Bug 276522 - Setting LUN block size in ctl.conf to 4K causes mismatched block size and crashes in initiators
Summary: Setting LUN block size in ctl.conf to 4K causes mismatched block size and cra...
Status: New
Alias: None
Product: Base System
Classification: Unclassified
Component: bin (show other bugs)
Version: 13.2-RELEASE
Hardware: amd64 Any
: --- Affects Only Me
Assignee: freebsd-virtualization (Nobody)
URL:
Keywords:
Depends on:
Blocks:
 
Reported: 2024-01-22 11:12 UTC by balchen
Modified: 2024-01-26 22:26 UTC (History)
4 users (show)

See Also:


Attachments

Note You need to log in before you can comment on or make changes to this bug.
Description balchen 2024-01-22 11:12:58 UTC
Overview:

If the LUN block size in ctl.conf is set to 4K, Windows and ESXi iSCSI initiators will crash while formatting the iSCSI device. With LUN block size in ctl.conf set to 512, everything is fine.

Steps to reproduce:

Mirrored vdevs with ashift=12 on 2 x Samsung 870 QVO 4 TB
Zpool on 2 x said vdevs
Zvol with volblocksize=8K
CTL LUN on the zvol with backend=block, block size=4K

Connect Windows or ESXi initiator to the target and create a partition/datastore to fill the entire device.

Actual result:

ESXi fails during datastore creation saying:

   Operation failed, diagnostics report: Unable to create Filesystem, please see VMkernel log for more details: Failed to create VMFS on device t10.FreeBSD_xxxxxxxx_vm_datastore__:1

Looking at the ESXi logs, I see this:

   2024-01-21T22:11:02.389Z cpu2:2098049)WARNING: ScsiDeviceIO: 11450: Mode Sense cmd reported block size 4096, does not match the current logical block size 512(with physical block size 4096) for device.
   2024-01-21T22:11:02.389Z cpu2:2098049)WARNING: ScsiDeviceIO: 11452: The device t10.FreeBSD_xxxxxxxx_vm_datastore__ is marked format corrupt.
   ....
   2024-01-21T22:11:36.079Z cpu36:2098584)WARNING: iscsi_vmk: iscsivmk_ConnCommandResponse:2369: SCSI command (opcode=0x2a) completed successfully without enough data: 65536 < 131072
   2024-01-21T22:11:36.079Z cpu36:2098584)WARNING: iscsi_vmk: iscsivmk_ConnCommandResponse:2370: Sess [ISID: 00023d000001 TARGET: iqn.xxxxxxxxxxxxxxxxxxxxxxxxx:vmdatastore TPGT: 101 TSIH: 0]


The entire disk management service in Windows crashes and is non-responsive until I disconnect the iSCSI target.

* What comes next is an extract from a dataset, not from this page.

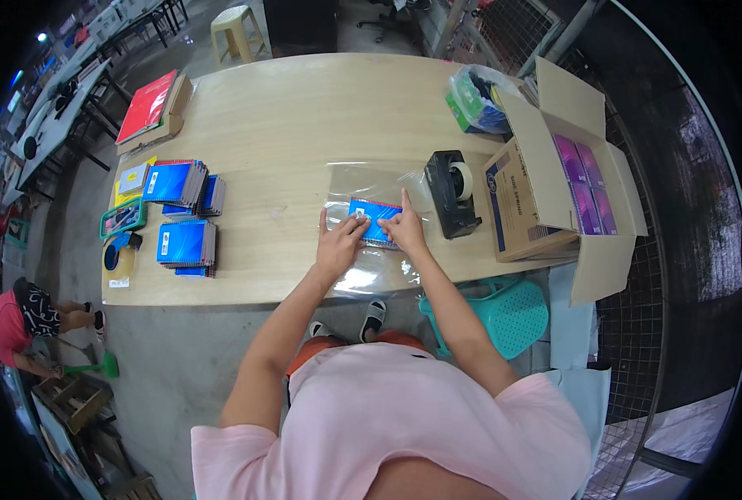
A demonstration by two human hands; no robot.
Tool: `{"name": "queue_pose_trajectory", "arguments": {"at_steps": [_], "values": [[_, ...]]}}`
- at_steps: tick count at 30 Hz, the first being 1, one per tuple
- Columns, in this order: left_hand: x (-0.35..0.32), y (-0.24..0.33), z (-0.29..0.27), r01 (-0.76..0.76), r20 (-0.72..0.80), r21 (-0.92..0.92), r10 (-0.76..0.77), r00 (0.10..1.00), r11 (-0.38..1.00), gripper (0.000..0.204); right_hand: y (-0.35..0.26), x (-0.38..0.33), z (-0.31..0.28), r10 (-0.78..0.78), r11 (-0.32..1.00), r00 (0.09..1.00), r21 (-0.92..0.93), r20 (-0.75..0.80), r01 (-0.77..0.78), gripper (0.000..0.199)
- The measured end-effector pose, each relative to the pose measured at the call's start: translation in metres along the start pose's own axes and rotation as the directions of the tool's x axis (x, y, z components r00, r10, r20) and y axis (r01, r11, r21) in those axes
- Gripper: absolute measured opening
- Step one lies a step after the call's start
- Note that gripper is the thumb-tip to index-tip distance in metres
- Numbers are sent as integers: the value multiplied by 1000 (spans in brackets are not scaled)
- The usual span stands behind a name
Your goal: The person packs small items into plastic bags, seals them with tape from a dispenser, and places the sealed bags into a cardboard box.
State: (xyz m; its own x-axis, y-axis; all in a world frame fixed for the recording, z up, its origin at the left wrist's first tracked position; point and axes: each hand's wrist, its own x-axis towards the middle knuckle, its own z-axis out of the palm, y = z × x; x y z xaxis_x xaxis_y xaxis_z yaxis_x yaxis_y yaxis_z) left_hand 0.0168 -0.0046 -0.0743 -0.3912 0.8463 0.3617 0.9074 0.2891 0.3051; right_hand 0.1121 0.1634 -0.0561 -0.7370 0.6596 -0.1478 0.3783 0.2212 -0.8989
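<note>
A blue spiral-bound notebook lies on a transparent plastic sheet on the table before me. My left hand rests over the notebook's left part, fingers stretched out and spread. From the right, my right hand touches the notebook's right side with its thumb, and its index finger points away from me along the edge. Neither hand appears to grip the notebook. A black tape dispenser with a roll of tape stands just right of my right hand.
Stacks of blue notebooks stand at the left, beside a green basket and tape rolls. Red folders lie far left. An open carton with purple boxes is at the right; a green stool is below. Another person is far left.
</note>
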Motion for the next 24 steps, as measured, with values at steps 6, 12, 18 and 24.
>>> {"name": "queue_pose_trajectory", "arguments": {"at_steps": [6, 12, 18, 24], "values": [[14, 9, -4, 6, 82, -16, -5, 997, 1000, 56, 12, 20, -4, -55, 821, 997, -571, -58, 12, 105], [-10, -14, 1, -51, 15, 61, 51, 999, 997, 65, 0, 6, -9, -86, 772, 980, -610, 180, 180, 91], [-43, -32, -27, 519, -83, 61, -514, 854, 852, 80, 8, 6, -44, -71, 751, 906, -575, 418, 324, 110], [-35, 48, -13, 667, 668, -706, -539, 513, -240, 84, 7, 72, -34, -521, 466, 772, -636, 365, 615, 81]]}}
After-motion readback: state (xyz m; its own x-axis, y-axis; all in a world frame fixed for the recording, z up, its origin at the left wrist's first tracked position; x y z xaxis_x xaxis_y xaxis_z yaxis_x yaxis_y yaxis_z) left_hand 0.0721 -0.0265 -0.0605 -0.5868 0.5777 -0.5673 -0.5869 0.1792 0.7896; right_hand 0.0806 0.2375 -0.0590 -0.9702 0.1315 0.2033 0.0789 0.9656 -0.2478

When I reconnect the iSCSI target, Windows reports a disk with a partition that is much larger than the disk itself.

Expected results:

Creating and formatting the partition/datastore should work without issues.

Build date and hardware:

XigmaNAS 13.2.05 on FreeBSD 13.2-RELEASE-p1 running on Dell PowerEdge R730XD.
Comment 1 balchen 2024-01-22 20:27:32 UTC
Having researched some more, I found this from https://manpages.ubuntu.com/manpages/xenial/en/man8/sg_format.8.html -- the documentation for the sg_format command:

       When this utility is used without options (i.e. it is only given  a  DEVICE  argument)  it
       prints  out  the  existing  block size and block count derived from two sources. These two
       sources are a block descriptor in the response to a MODE SENSE command and the response to
       a  READ CAPACITY command. The reason for this double check is to detect a "format corrupt"
       state (see NOTES section). This usage will not modify the disk.

This describes my scenario perfectly, including the "format corrupt" message which also appears in the ESXi logs.
Comment 2 Alexander Motin freebsd_committer freebsd_triage 2024-01-26 20:56:40 UTC
You should not change logical block size once you written anything to the disk.  We are not responsible for initiator bugs, but it is expected that most of partition tables and file systems won't handle sector size change well.  Recreate the ZVOL from scratch when changing logical sector size.
Comment 3 balchen 2024-01-26 22:26:56 UTC
It's not about changing the block size after the volume has been written to. It's about the first time the volume is partitioned and formatted.

But the discussion in #276524 is important. If ESXi is misreading the device block sizes, that will likely be the cause of this error.